Funding will build the infrastructure needed to produce up to 5500 tonnes of renewable hydrogen each year. Most of the hydrogen will be used by the Orica ammonia and ammonium nitrate facility to help make their products emission-free. Hydrogen will also be made available for refuelling hydrogen buses and trucks at the hub.

Renewable hydrogen will be produced using a 55 MW electrolyser, which is over 5 times larger than the biggest electrolyser currently at final investment decision.

The project also aims to establish a pathway to export renewable hydrogen and provide more job opportunities in the region by expanding workforce skills and creating a new industry around renewable hydrogen.

Minister for Climate Change and Energy Chris Bowen said renewable hydrogen was an essential part of Australia’s renewable energy transformation.

“Newcastle and the Hunter Region have been industrial and economic powerhouses for decades, making the Port of Newcastle an ideal location for a renewable hydrogen hub that can support decarbonisation of heavy industry in the region and connect our renewable resources to the world", said Bowen.

“This project is the next step towards using locally produced renewable hydrogen in Australia to reduce our industrial emissions and develop a renewable export future.”

Federal member Sharon Claydon said this major investment will help establish Newcastle and the Hunter as a renewable energy hub.

“The regions that have always powered Australia are the same regions that will power us throughout the transformation to a decarbonised economy – but only with the right investment.

Construction of the facility is targeted to begin in 2025 with operations expected to commence in 2026.

Hydrogen hubs help give the hydrogen industry its springboard to scale.
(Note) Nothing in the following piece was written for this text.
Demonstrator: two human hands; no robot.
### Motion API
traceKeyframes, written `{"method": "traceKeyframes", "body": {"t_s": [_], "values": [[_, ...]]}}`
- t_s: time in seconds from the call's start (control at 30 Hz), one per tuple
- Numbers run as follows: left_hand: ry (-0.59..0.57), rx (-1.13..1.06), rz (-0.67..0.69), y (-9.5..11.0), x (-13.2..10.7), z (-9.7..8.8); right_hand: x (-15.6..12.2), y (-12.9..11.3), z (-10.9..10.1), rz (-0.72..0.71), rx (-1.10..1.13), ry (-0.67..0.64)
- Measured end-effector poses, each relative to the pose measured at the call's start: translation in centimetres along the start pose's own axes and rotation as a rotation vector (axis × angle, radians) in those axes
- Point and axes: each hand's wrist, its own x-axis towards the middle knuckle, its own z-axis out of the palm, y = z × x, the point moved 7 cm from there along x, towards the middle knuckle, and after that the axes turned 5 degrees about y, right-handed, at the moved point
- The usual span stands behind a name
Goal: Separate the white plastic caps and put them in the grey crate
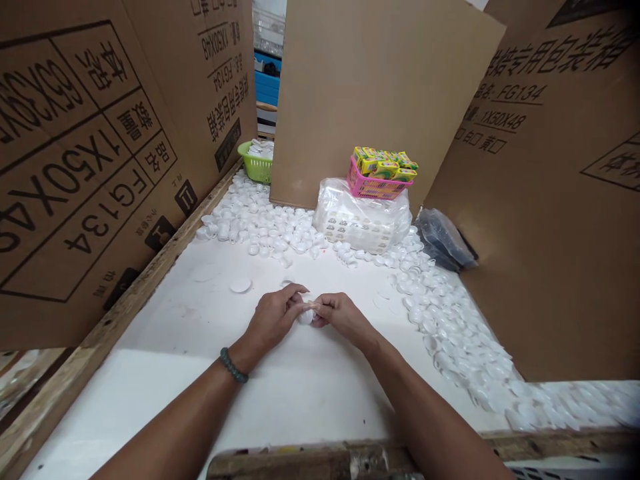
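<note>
Both hands are meeting over the middle of the table (175, 347): the left hand (274, 319) and the right hand (339, 315) are pinching one white cap (306, 316) between their fingertips, low over the white surface. Whether it is touching the surface I cannot tell. A bracelet (234, 366) is sitting on the left wrist.

The cap is looking small and smooth and is being held only by fingertips, so it is likely to slip. If it drops, it is probably going to roll among the look-alikes and be hard to pick out again. Uneven pressing from the two sides could also be tilting it, though the fingers are hiding how it sits.

A lone white disc (241, 285) is lying just beyond the left hand, apart from everything else. A heap of loose caps (260, 227) is curving along the back and down the right side, crowding the right forearm; a careless sweep of that arm could be scattering them. Behind the heap, a clear bag (363, 220) is carrying a pink basket (380, 187) of yellow boxes (385, 163), with a dark bag (443, 240) beside it and a green basket (257, 167) in the far left corner. Cardboard sheets (375, 87) are walling in the table on three sides.
</note>
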Motion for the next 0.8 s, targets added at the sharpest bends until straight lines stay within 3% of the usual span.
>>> {"method": "traceKeyframes", "body": {"t_s": [0.1,0.17,0.27,0.43,0.57,0.8], "values": [[-0.015,-0.044,-0.152,-0.9,0.0,0.0,-0.4,-0.7,-0.5,-0.027,-0.098,0.047],[-0.022,-0.102,-0.261,-1.7,-0.1,0.2,-0.9,-2.2,-0.9,-0.184,-0.251,0.095],[-0.007,-0.224,-0.376,-2.9,-0.2,0.2,-1.7,-3.7,-0.3,-0.375,-0.385,0.048],[-0.073,-0.465,-0.517,-3.7,-0.3,0.8,-1.4,-3.1,0.6,-0.433,-0.526,0.080],[-0.143,-0.620,-0.542,-3.4,-0.4,1.2,-1.5,-2.9,0.6,-0.443,-0.561,0.057],[-0.162,-0.484,-0.395,-2.8,-0.3,1.3,-2.1,-3.7,0.7,-0.423,-0.557,0.064]]}}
They are locations where co-located producers, users and exporters of hydrogen share infrastructure and expertise, lowering the cost of production, encouraging innovation, enhancing skills and training, and creating jobs.

The Federal Government’s reformed Safeguard Mechanism puts industries like ammonia and chemical production on track to net zero emissions by 2050 and will continue to incentivise deployment of technologies like hydrogen and increased use of renewable energy.

The $2 billion Hydrogen Headstart program announced in the 2023-24 Budget, and over half a billion dollars investment in regional hydrogen hubs will drive further investments in hydrogen across other regions including Gladstone and the Pilbara.